**What the exercise asks**
I would like you to return all of the records exactly as they stand.
- - -
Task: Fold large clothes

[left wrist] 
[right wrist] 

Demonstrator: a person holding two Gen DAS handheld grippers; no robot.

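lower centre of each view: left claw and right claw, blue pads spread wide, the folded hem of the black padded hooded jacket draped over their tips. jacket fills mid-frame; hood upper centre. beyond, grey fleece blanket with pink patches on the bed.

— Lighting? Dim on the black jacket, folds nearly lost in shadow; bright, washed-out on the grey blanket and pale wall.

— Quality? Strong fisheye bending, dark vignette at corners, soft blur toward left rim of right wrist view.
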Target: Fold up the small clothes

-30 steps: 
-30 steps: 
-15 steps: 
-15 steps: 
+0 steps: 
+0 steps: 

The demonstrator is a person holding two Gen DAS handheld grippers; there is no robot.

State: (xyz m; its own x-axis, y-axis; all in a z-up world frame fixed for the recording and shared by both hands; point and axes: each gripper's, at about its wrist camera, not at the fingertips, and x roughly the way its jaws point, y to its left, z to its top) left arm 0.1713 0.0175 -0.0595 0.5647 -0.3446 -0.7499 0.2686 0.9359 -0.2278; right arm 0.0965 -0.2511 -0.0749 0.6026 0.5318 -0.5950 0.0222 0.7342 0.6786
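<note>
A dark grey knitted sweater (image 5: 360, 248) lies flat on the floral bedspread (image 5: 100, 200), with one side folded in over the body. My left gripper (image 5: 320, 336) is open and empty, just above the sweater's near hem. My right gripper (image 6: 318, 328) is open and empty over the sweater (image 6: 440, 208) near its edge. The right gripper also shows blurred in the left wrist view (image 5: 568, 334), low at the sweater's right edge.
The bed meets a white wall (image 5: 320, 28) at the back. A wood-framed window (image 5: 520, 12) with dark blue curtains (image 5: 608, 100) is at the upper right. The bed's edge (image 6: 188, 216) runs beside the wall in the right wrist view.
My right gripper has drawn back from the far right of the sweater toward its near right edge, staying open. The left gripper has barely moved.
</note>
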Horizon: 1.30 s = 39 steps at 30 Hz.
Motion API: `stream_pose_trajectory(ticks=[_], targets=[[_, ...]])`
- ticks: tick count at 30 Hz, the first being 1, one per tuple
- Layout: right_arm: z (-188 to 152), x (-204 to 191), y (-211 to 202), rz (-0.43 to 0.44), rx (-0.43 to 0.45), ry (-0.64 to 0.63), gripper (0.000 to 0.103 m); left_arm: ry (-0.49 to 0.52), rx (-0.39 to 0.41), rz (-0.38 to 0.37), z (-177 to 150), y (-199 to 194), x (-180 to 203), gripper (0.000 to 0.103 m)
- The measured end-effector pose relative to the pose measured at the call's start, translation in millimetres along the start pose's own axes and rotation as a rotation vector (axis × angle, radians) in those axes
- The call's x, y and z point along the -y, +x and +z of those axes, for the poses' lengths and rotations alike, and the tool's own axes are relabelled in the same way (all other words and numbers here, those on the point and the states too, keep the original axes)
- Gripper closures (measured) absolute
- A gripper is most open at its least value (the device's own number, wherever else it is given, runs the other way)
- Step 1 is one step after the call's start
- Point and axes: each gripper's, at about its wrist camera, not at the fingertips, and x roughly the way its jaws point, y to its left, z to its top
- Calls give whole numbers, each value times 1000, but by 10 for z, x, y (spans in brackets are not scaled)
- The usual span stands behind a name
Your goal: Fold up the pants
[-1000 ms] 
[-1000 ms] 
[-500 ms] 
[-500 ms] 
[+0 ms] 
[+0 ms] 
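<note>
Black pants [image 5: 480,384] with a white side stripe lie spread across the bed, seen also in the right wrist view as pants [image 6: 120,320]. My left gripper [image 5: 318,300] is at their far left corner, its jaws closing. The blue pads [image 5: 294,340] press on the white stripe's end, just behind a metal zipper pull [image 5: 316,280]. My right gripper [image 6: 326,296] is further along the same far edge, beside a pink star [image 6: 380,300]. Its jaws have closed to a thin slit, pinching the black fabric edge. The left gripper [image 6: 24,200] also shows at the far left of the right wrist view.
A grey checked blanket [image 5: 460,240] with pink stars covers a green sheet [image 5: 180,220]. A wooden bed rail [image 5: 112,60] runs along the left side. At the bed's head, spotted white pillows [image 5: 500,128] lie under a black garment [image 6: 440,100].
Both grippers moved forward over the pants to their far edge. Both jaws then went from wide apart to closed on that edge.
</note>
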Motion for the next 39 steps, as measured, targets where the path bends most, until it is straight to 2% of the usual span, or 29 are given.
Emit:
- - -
**Expected output**
Task: Fold large clothes

[left wrist] 
[right wrist] 

Demonstrator: a person holding two Gen DAS handheld grippers; no robot.

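lower centre of each view: left claw and right claw, blue pads spread wide, the folded hem of the black padded hooded jacket draped over their tips. jacket fills mid-frame; hood upper centre. beyond, grey fleece blanket with pink patches on the bed.

— Lighting? Dim on the black jacket, folds nearly lost in shadow; bright, washed-out on the grey blanket and pale wall.

— Quality? Strong fisheye bending, dark vignette at corners, soft blur toward left rim of right wrist view.
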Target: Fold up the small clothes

-30 steps: 
-30 steps: 
-15 steps: 
-15 steps: 
+0 steps: 
+0 steps: 

The demonstrator is a person holding two Gen DAS handheld grippers; there is no robot.

State: (xyz m; its own x-axis, y-axis; all in a z-up world frame fixed for the recording and shared by both hands; point and axes: each gripper's, at about its wrist camera, not at the fingertips, and x roughly the way its jaws point, y to its left, z to its top) left arm 0.1713 0.0175 -0.0595 0.5647 -0.3446 -0.7499 0.2686 0.9359 -0.2278; right arm 0.0965 -0.2511 -0.0749 0.6026 0.5318 -0.5950 0.0222 0.7342 0.6786
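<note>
A dark grey knitted sweater (image 5: 360, 248) lies flat on the floral bedspread (image 5: 100, 200), with one side folded in over the body. My left gripper (image 5: 320, 336) is open and empty, just above the sweater's near hem. My right gripper (image 6: 318, 328) is open and empty over the sweater (image 6: 440, 208) near its edge. The right gripper also shows blurred in the left wrist view (image 5: 568, 334), low at the sweater's right edge.
The bed meets a white wall (image 5: 320, 28) at the back. A wood-framed window (image 5: 520, 12) with dark blue curtains (image 5: 608, 100) is at the upper right. The bed's edge (image 6: 188, 216) runs beside the wall in the right wrist view.
My right gripper has drawn back from the far right of the sweater toward its near right edge, staying open. The left gripper has barely moved.
</note>
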Horizon: 1.30 s = 39 steps at 30 Hz.
Motion API: `stream_pose_trajectory(ticks=[_], targets=[[_, ...]])`
- ticks: tick count at 30 Hz, the first being 1, one per tuple
- Layout: right_arm: z (-188 to 152), x (-204 to 191), y (-211 to 202), rz (-0.43 to 0.44), rx (-0.43 to 0.45), ry (-0.64 to 0.63), gripper (0.000 to 0.103 m); left_arm: ry (-0.49 to 0.52), rx (-0.39 to 0.41), rz (-0.38 to 0.37), z (-177 to 150), y (-199 to 194), x (-180 to 203), gripper (0.000 to 0.103 m)
- The measured end-effector pose relative to the pose measured at the call's start, translation in millimetres along the start pose's own axes and rotation as a rotation vector (axis × angle, radians) in those axes
- The call's x, y and z point along the -y, +x and +z of those axes, for the poses' lengths and rotations alike, and the tool's own axes are relabelled in the same way (all other words and numbers here, those on the point and the states too, keep the original axes)
- Gripper closures (measured) absolute
- A gripper is most open at its least value (the device's own number, wherever else it is given, runs the other way)
- Step 1 is one step after the call's start
- Point and axes: each gripper's, at about its wrist camera, not at the fingertips, and x roughly the way its jaws point, y to its left, z to its top
- Calls give whole numbers, each value times 1000, but by 10 for z, x, y (spans in brackets are not scaled)
- The usual span stands behind a name
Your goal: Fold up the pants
[-1000 ms] 
[-1000 ms] 
[-500 ms] 
[-500 ms] 
[+0 ms] 
[+0 ms] 
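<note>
Black pants [image 5: 480,384] with a white side stripe lie spread across the bed, seen also in the right wrist view as pants [image 6: 120,320]. My left gripper [image 5: 318,300] is at their far left corner, its jaws closing. The blue pads [image 5: 294,340] press on the white stripe's end, just behind a metal zipper pull [image 5: 316,280]. My right gripper [image 6: 326,296] is further along the same far edge, beside a pink star [image 6: 380,300]. Its jaws have closed to a thin slit, pinching the black fabric edge. The left gripper [image 6: 24,200] also shows at the far left of the right wrist view.
A grey checked blanket [image 5: 460,240] with pink stars covers a green sheet [image 5: 180,220]. A wooden bed rail [image 5: 112,60] runs along the left side. At the bed's head, spotted white pillows [image 5: 500,128] lie under a black garment [image 6: 440,100].
Both grippers moved forward over the pants to their far edge. Both jaws then went from wide apart to closed on that edge.
</note>
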Motion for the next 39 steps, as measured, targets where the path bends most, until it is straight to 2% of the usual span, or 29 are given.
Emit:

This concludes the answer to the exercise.